Funded in part by the Health Foundation in the U.K., the collaboration between researchers at the University of Pennsylvania, Johns Hopkins University and the University of Leicester has led to a deeper understanding of how patient safety initiatives like the Michigan program can succeed.
“Explaining Michigan: developing an ex post theory of a quality improvement program” by Mary Dixon-Woods and Emma-Louise Aveling of the University of Leicester, Charles Bosk of the University of Pennsylvania and Christine Goeschel and Peter Pronovost of Johns Hopkins University is published in the June edition of Milbank Quarterly.

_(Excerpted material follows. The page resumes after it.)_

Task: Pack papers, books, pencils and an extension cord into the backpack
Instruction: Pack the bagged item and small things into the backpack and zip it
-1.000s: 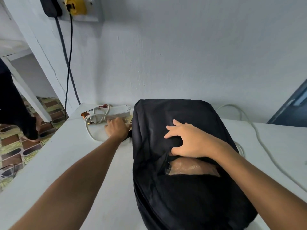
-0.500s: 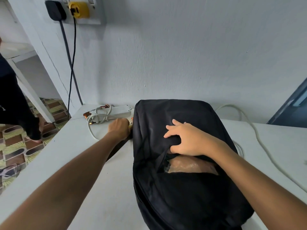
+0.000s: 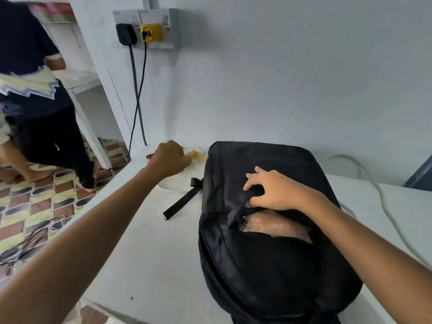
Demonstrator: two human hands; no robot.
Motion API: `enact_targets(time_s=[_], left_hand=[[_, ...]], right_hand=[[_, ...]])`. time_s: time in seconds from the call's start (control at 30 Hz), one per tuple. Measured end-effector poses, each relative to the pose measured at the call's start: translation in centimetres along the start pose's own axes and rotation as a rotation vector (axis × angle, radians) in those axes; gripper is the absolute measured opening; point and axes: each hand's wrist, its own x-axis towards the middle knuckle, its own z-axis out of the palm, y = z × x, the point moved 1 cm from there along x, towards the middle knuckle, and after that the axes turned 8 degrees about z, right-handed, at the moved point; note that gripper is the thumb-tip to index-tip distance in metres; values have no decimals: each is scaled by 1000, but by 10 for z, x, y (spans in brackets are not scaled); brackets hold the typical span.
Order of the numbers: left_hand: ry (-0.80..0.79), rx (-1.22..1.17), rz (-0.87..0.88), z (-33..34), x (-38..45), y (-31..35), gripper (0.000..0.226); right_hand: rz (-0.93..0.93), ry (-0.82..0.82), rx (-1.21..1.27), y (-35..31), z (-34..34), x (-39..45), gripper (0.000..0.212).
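Observation:
A black backpack (image 3: 268, 265) lies on the white table (image 3: 145, 253) with its top opening towards me. My right hand (image 3: 275, 190) grips the upper edge of that opening and holds it up. Inside, a clear plastic packet (image 3: 273, 226) shows. My left hand (image 3: 168, 160) is curled in a fist at the table's far left corner, beside the backpack. It grips the white extension cord (image 3: 196, 156), which is blurred and mostly hidden behind the fist. A black strap (image 3: 184, 197) of the backpack trails over the table.
A wall socket (image 3: 149, 29) above holds a black plug and a yellow plug, with cables hanging down. Another person (image 3: 35, 101) stands on the patterned floor at the left. A white cable (image 3: 364, 174) runs over the table to the right of the backpack.
My left hand has risen from the table at the extension cord, and the strip no longer lies flat there. My view tilted up. The right hand still holds the opening.

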Motion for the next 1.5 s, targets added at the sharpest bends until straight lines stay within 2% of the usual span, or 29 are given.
enact_targets(time_s=[0.1, 0.17, 0.27, 0.33, 0.4, 0.47, 0.53, 0.67, 0.77, 0.87, 1.0, 1.13, 1.3, 1.43, 1.5], left_hand=[[-107, -509, -52, -21, -27, 28, 18], [-222, -741, -24, -31, -48, 46, 15], [-412, -925, 76, -39, -77, 71, 12], [-496, -948, 174, -35, -96, 92, 18], [-431, -754, 316, -21, -112, 118, 25], [-284, -405, 504, 0, -126, 146, 17], [-139, -54, 639, 22, -138, 169, 18], [-6, 308, 647, 56, -147, 188, 14], [-57, 455, 581, 64, -147, 197, 11], [-110, 483, 554, 69, -145, 200, 24], [-115, 500, 615, 72, -144, 198, 44], [-212, 505, 629, 81, -139, 192, 37], [-228, 502, 587, 93, -122, 198, 29], [-339, 484, 563, 103, -104, 211, 38], [-459, 513, 584, 104, -98, 219, 44]], right_hand=[[-37, 0, 26, -1, -10, -2, 27], [-66, 2, 65, -1, -19, -1, 19], [-95, 4, 73, 4, -29, 3, 21], [-114, 7, 69, 5, -32, 1, 23], [-131, -3, 68, 2, -37, -4, 22], [-120, -12, 58, -4, -43, -12, 15], [-130, -1, 55, -10, -49, -17, 9], [-157, 62, 24, -21, -58, -28, 7], [-181, 134, -23, -30, -66, -40, 12], [-182, 179, -98, -33, -72, -50, 17], [-183, 195, -142, -32, -76, -57, 13], [-194, 214, -168, -33, -75, -60, 7], [-203, 229, -216, -39, -73, -63, 6], [-209, 235, -228, -39, -72, -67, 7], [-214, 231, -229, -36, -71, -69, 8]])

The researchers found that one of the Michigan program’s most important features is that it explicitly outlined what hospitals had to do to improve patient safety, while leaving specific requirements up to the hospital personnel. A critical aspect of the program was convincing participants that there was a problem capable of being solved.
“It was achieved by a combination of story-telling about real-life tragedies of patients who came to unnecessary harm in hospital and using hard data about infection rates,” said co-author Charles Bosk, a professor of sociology in Penn’s School of Arts and Sciences and a senior fellow in the Center for Bioethics at Penn.
“We knew this program worked. It not only helped to eliminate infections, it also reduced patient deaths,” said program leader Peter Pronovost of the Johns Hopkins University School of Medicine, named one of Time Magazine’s 100 most influential people in 2008 and a MacArthur Fellowship recipient. “The challenge was to figure out how it worked”.
Infection rates were continuously monitored at hospitals participating in the program, making it easier for hospital workers to track how well they were doing and where they needed to improve.
The authors conclude that that there are important lessons for others attempting patient safety improvements. Checklists were an essential component but not the most important component of the Michigan program.
“It was much more than that,” said lead author Mary Dixon-Woods, professor of medical sociology at the University of Leicester. “It involved a community of people who over time created supportive relationships that enabled doctors and nurses in many hospitals to learn together, share good practice and exert positive pressure on each other to achieve the best outcomes for patients.”
The Michigan program, also known as the Keystone study, was designed to minimize the risk of patients getting catheter-related bloodstream infections in intensive care units. Each year, about 80,000 patients in the U.S. get these infections. Between 30,000 and 60,000 of them die. During the 18-month period when the Michigan program was implemented in 103 hospital intensive care units, infection rates dropped 66 percent, resulting in estimated savings of 2,000 lives and $200 million.